A Foreign Policy desenvolve o índice em conjunto com o Fundo para a Paz, uma ONG sedeada em Washington. Nesta parceria, os indicadores utilizados vão do declínio económico (numa escala de 0 a 10, o Zimbabué lidera com 10 pontos) ao facciosimo das elites, passando por conceitos heterodoxos como a "ameaça convergente", que segundo a organização assenta na ideia de que "os estados fracos ou fracassados podem constituir ameaças globais tais como a proliferação das armas de destruição maciça e o terrorismo".

A própria Foreign Policy reconhece as deficiências da lista deste ano ao revelar que a queda da Geórgia em 2009 (23 lugares) é causada por um indicador "escorregadio" intitulado "Invadida pela Rússia". Outro caso que ilustra as arbitrariedades da tabela é o Irão, que perde onze posições em relação ao índice anterior. O país dos aiatolas é apresentado como uma "economia imperfeita", mal administrada por um estado "vampiro". Mas o motivo principal do descalabro iraniano no ranking é a "intenção" de construir armas nucleares, uma insinuação que não foi provada e que o regime continua a negar (e não só: a oposição reformista liderada por Mousavi também).

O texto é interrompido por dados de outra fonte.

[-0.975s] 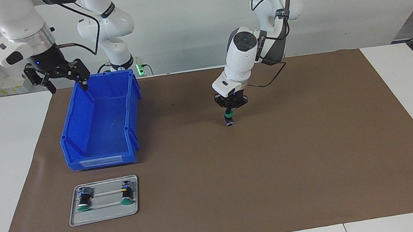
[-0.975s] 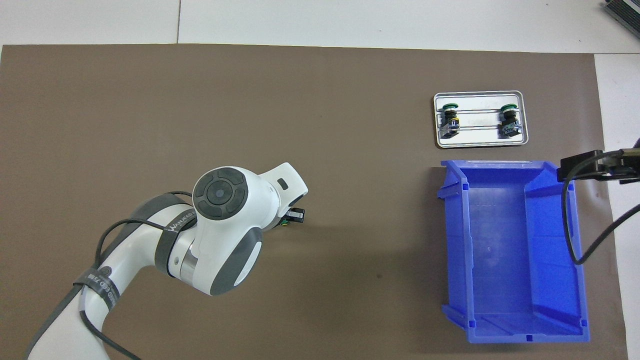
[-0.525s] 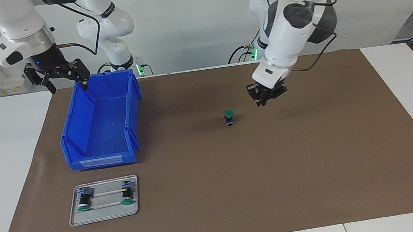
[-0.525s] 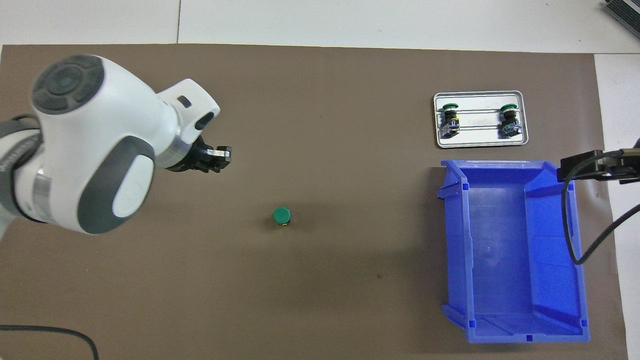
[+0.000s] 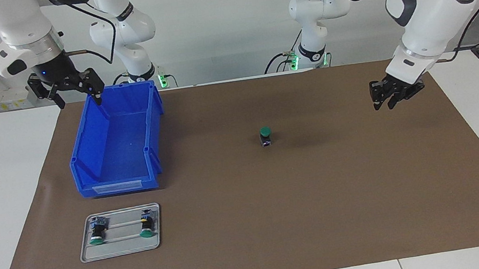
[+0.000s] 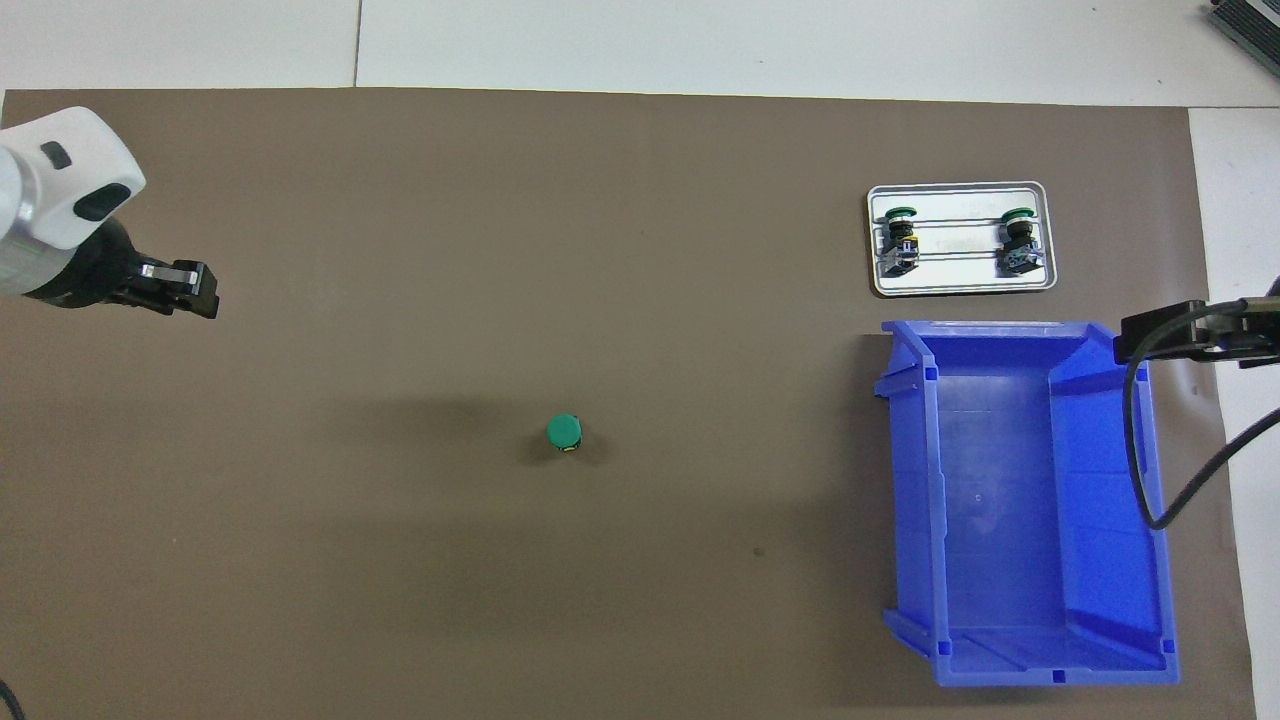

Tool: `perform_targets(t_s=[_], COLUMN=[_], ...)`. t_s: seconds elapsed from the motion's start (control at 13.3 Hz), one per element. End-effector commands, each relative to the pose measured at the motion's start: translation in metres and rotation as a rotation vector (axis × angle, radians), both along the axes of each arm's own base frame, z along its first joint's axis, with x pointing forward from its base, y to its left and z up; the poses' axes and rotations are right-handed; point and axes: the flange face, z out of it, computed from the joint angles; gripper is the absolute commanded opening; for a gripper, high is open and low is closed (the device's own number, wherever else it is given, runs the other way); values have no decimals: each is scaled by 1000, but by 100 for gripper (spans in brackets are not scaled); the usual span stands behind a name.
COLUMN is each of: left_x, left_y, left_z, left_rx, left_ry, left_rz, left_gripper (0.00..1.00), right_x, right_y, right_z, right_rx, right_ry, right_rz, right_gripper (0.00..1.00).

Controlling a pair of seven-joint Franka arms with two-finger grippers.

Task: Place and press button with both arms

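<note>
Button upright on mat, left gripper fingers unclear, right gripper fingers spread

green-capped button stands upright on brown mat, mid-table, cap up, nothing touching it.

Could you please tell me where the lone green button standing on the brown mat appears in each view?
Facing view: the button stands upright near the middle of the mat, toward the left arm's end from the blue bin.
Overhead view: the button shows near the picture's middle, cap up.
Shared landmark: the blue bin, with the metal tray beside it.
</note>
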Motion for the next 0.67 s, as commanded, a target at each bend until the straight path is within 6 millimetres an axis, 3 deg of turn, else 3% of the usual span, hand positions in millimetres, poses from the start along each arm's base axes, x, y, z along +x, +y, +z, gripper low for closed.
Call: perform_targets(t_s=[0.0, 0.15, 0.3, 0.38, 0.6], left_x=[-11, -12, -12, -10, -8], left_y=[1, 0, -1, -1, 1], left_z=[34, 37, 47, 50, 50], left_rx=[25, 21, 20, 18, 22], left_ry=[39, 37, -5, -32, -46], left_rz=[-12, -10, -14, -14, -11], left_gripper=[42, 55, 95, 100, 100], right_x=[-9, 1, 7, 5, 9], right_y=[6, 46, 118, 156, 251], right_z=[0, -4, -28, -39, -82], right_rx=[29, 35, 47, 61, 92], right_ry=[3, -63, -76, -98, -115], right_rz=[29, 15, -49, -80, -181], right_gripper=[100, 100, 100, 100, 100])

A lista da FP contrasta fortemente com o conhecido Índice de Desenvolvimento Humano, que começou a ser publicado pela ONU em 1990 como uma alternativa às estatísticas meramente económicas utilizadas até à data. No último relatório divulgado, em 2008, a ONU constata que o "fosso entre ricos e pobres continua", mas também que "muitos países testemunharam melhoras importantes em áreas chaves".

Os três estados que completam o pouco invejável pódio da FP (Somália, Zimbabué e Sudão) não aparecem no índice da ONU, um pormenor que ilustra bem as divergências entre as duas fontes, que além do mais seguem ordens inversas e não analisam o mesmo número de países.

Por outro lado, na parte baixa da tabela (superior no ranking das Nações Unidas), apenas há diferenças. Dos dez países mais desenvolvidos, oito são europeus e dois da Oceania. Quanto às ex-colónias portuguesas, Timor Leste é o estado com mais risco de falhar na lista da FP (20º) seguido pela Guiné-Bissau (27º).

A conceituada revista é responsável também pela lista das "Ideias mais perigosas do mundo", um relatório elaborado há cinco anos que alguns críticos consideraram "alarmista". Neste bizarro top 8 coexistem itens quase antagónicos como a "Guerra contra o mal" e o "Ódio contra a América".